Now, if this Web site totally misrepresented the gay community’s attitudes toward monogamy, why am I the first gay person to have protested it so far? If these ideas offend gay sensibilities, wouldn’t all major gay and lesbian organizations refuse to link to the site?
I’d be very interested in someone honest on the “marriage equality” side to just accept my assertion that gay people do not value monogamy the way straight people do. Then, you can still argue that it’s not fair to refuse same-sex couples marriage, but at least you won’t try to earn marriage rights through fraudulous misrepresentation.
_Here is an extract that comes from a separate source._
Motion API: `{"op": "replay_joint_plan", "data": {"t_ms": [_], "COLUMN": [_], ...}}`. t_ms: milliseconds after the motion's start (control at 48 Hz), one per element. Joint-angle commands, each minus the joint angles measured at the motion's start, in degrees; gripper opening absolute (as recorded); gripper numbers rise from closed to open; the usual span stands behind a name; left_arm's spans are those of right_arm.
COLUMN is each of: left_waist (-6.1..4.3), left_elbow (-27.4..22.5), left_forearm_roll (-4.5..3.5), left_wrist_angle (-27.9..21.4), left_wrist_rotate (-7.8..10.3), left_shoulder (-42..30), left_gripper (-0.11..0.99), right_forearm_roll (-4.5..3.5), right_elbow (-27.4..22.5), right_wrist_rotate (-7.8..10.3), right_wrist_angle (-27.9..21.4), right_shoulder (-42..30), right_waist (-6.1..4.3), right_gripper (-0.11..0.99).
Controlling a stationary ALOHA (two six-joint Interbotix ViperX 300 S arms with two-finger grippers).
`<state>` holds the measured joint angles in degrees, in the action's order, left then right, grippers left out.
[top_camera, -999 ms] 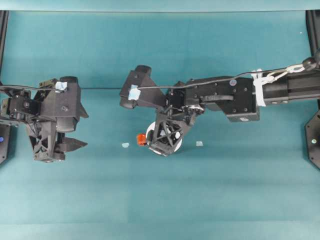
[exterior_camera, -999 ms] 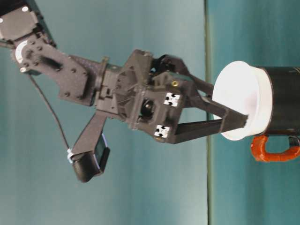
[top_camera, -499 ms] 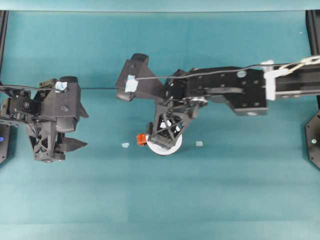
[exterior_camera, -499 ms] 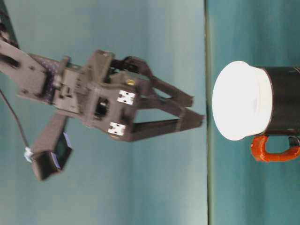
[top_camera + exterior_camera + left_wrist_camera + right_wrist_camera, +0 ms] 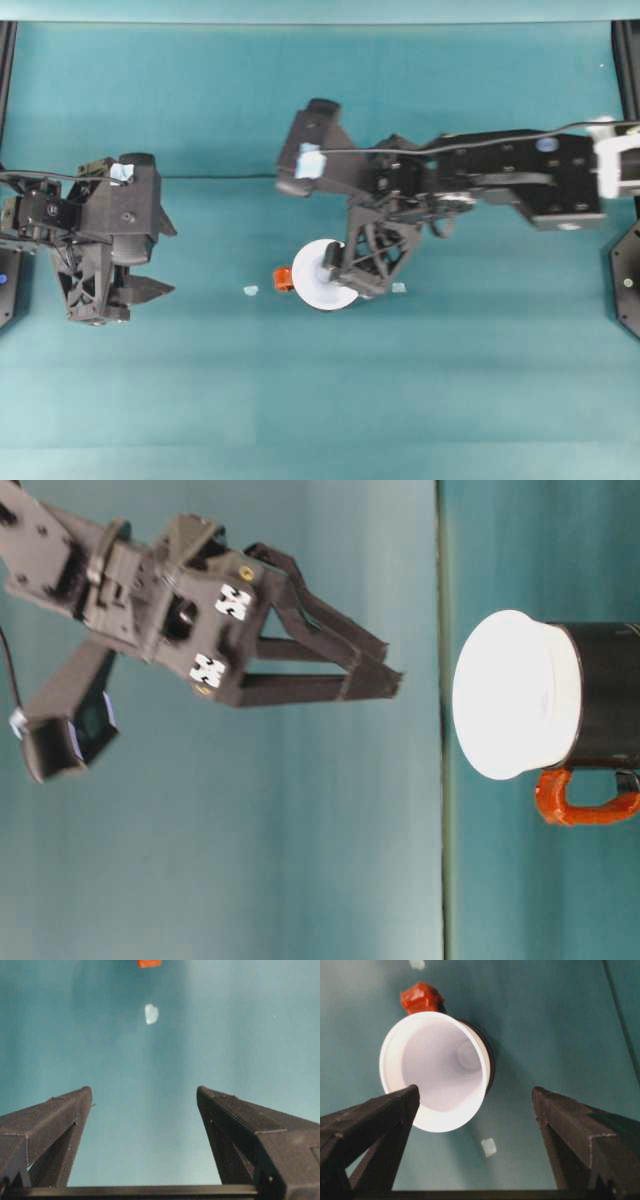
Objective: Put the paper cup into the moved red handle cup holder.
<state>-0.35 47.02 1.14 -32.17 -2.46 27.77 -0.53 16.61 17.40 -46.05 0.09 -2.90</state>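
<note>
Overhead exterior view puts the paper cup (image 5: 322, 276) near the middle of the table (image 5: 320, 390), seated upright in the red handle cup holder (image 5: 284, 280), whose orange-red tab pokes out at nine o'clock of the cup. From table level the cup's white rim flares above the black holder wall (image 5: 605, 695), so it sits in the hollow but, by my judgement, not fully down, since it looks a little wider than the holder. The placing step therefore looks done or all but done, and the step in hand reads as the retreat of the right arm. The right gripper (image 5: 385, 670) is spread wide, grips nothing and hangs clear above the cup with open air between; its wrist camera looks down into the cup's interior (image 5: 442, 1067) between the two fingers (image 5: 375, 1120). The next move calls for clearing away without brushing the rim, or a light press on top if the cup needs seating. The left gripper (image 5: 145, 1097) rests at the table's nine o'clock side, likewise spread and empty over bare surface.
</note>
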Motion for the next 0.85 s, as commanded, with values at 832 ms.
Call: {"op": "replay_joint_plan", "data": {"t_ms": [832], "left_waist": [-0.09], "left_elbow": [-0.62], "left_forearm_roll": [0.09], "left_wrist_angle": [0.26], "left_wrist_rotate": [-0.09], "left_shoulder": [0.53], "left_gripper": [0.93], "right_forearm_roll": [0.26], "right_elbow": [4.22], "right_wrist_rotate": [-0.26], "right_wrist_angle": [6.68], "right_shoulder": [9.93], "right_waist": [0.26], "right_gripper": [0.70]}}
UPDATE: I am stunned by the following statistic: I contacted 100 of the top linguists in the country, including virtually the entire departments at Harvard, Yale, Stanford, Berkeley, Michigan, and Texas. Within 48 hours, exactly half (50) had answered my query. None had ever heard of a language that did not differentiate between “mother” and “father” - and several said they did not think I would ever find one. There are some arguments I have made in which I could be fairly criticized for not consulting enough experts, or experts with strong enough qualifications. This is, um, not one one of them.